Hasma karşı bu biçimde yürütülen psikolojik savaş, sadece düşünsel alanda yapılan propagandalarla gerçekleştirilmez. Psikolojik savaş, eşittir propaganda savaşları dersek yanılırız. Çünkü propaganda psikolojik savaşın sadece bir boyutudur. Nelerin propagandası yapılır? Eylemin, örgütün, yaşamın propagandası yapılır. Çünkü bunlar somut olgulardır. Yani söylem dışında var olan olgulardır. O nedenle düşman, hasım güç olarak ilan ettiklerine karşı psikolojik savaşı yürütürken tüm bahsettiğimiz alanlarda da saldırıya geçer. Yapmış olduğu bir eylem maddi ve askeri anlamda somut bir hedef doğrultusunda gerçekleştirilebilir. O şekilde sonuç da elde edebilirler. Ama yapılan eylemin çok daha büyük etkisi psikolojik amaçlıdır. Türk devleti, gerçekleştirdiği hava saldırılarıyla, havan toplarıyla vb. sadece fiilen bir savaş mı yürütüyor? Kendisi şu şekilde belirtiyor: “Ben, bu saldırılarla onların alt yapı tesislerini bozmak ve hazırlık yapmalarını engellemek istiyorum.” Bunun anlamı, “ben bu saldırılarla bunlar üzerinde bir psikolojik savaş yürütüyorum.” Demektir.
Düşman, etkisi sadece fiziki, fiili anlamda bir askeri saldırıdan daha çok psikolojik anlamda bir savaş yürütüyor.
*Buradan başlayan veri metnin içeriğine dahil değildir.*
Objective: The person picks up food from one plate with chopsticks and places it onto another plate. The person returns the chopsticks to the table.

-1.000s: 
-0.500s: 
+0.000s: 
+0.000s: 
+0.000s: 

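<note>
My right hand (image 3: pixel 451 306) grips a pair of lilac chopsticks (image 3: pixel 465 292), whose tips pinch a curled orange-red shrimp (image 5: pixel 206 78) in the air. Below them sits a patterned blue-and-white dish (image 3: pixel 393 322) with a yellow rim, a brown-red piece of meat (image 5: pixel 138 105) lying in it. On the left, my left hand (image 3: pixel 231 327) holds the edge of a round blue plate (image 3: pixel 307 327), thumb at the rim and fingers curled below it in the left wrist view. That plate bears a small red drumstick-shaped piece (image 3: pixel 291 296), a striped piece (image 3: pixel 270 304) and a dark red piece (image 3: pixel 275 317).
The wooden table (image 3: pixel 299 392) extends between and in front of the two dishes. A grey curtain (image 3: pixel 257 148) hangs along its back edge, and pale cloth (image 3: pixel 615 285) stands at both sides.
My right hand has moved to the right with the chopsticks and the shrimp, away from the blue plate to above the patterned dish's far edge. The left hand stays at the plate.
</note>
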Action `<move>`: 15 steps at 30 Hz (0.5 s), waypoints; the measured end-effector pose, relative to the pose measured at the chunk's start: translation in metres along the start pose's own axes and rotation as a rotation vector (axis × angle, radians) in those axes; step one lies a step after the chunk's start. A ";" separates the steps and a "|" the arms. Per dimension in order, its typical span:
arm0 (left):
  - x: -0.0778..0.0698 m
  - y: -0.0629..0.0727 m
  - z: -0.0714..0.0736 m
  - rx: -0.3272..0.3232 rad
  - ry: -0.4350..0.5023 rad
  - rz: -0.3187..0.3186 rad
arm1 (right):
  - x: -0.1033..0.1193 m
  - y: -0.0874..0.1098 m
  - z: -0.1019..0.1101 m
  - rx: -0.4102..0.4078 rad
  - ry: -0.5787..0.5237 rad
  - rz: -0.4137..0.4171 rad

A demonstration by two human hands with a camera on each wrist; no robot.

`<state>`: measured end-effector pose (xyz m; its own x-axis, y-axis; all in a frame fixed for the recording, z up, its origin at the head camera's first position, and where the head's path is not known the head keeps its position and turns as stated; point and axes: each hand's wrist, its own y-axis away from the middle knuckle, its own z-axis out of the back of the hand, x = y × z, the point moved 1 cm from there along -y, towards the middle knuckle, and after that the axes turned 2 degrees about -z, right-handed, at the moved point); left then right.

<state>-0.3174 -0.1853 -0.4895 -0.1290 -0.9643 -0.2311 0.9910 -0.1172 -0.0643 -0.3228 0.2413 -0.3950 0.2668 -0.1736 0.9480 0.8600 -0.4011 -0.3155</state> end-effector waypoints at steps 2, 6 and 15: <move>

Bu örgütlenme boyutuyla da böyledir. Eğer bir örgüt gelişiyor, başarılı oluyorsa bunun kadrolarda ve toplumda yaratacağı psikolojik etki güvendir, güç vermedir, izlemedir ve onun çok güçlü bir şekilde harekete geçmesini sağlamadır. Onu güçlendirip, düşmanı zayıflatmadır. Örgütün güçlülüğü, büyüklüğü ve tutarlılığı beraberinde toplum psikolojisi üzerinde bir güvenin gelişmesini sağlarken, daha büyük gelişmelerin de önünü açıyor. Yaşam boyutu açısından bakarsak da öyledir. Düzenli yaşam, disiplin ve tutarlılık toplumun psikolojisini büyük oranda etkiliyor. Çünkü yaşamda bozukluk, tutarsızlık ve sahte gündemler o hedefin sadece örgüt olmasını olumsuz açıdan etkilemekle kalmıyor onun psikolojisini de bozuyor. O ortamda git-gel psikolojisi oluşurken, davranışlarda tutarsızlıklar başlıyor. Bir şeyi, kimin niçin yaptığına dair belirsizlikler oluşuyor. Sahte gündemler, gücün ve enerjinin çok farklı şekilde kullanılmasına neden oluyor. Öylesi yaşamın ve disiplinin bozulduğu koşullarda bir bütün olarak toplumun da psikolojisi bozuluyor.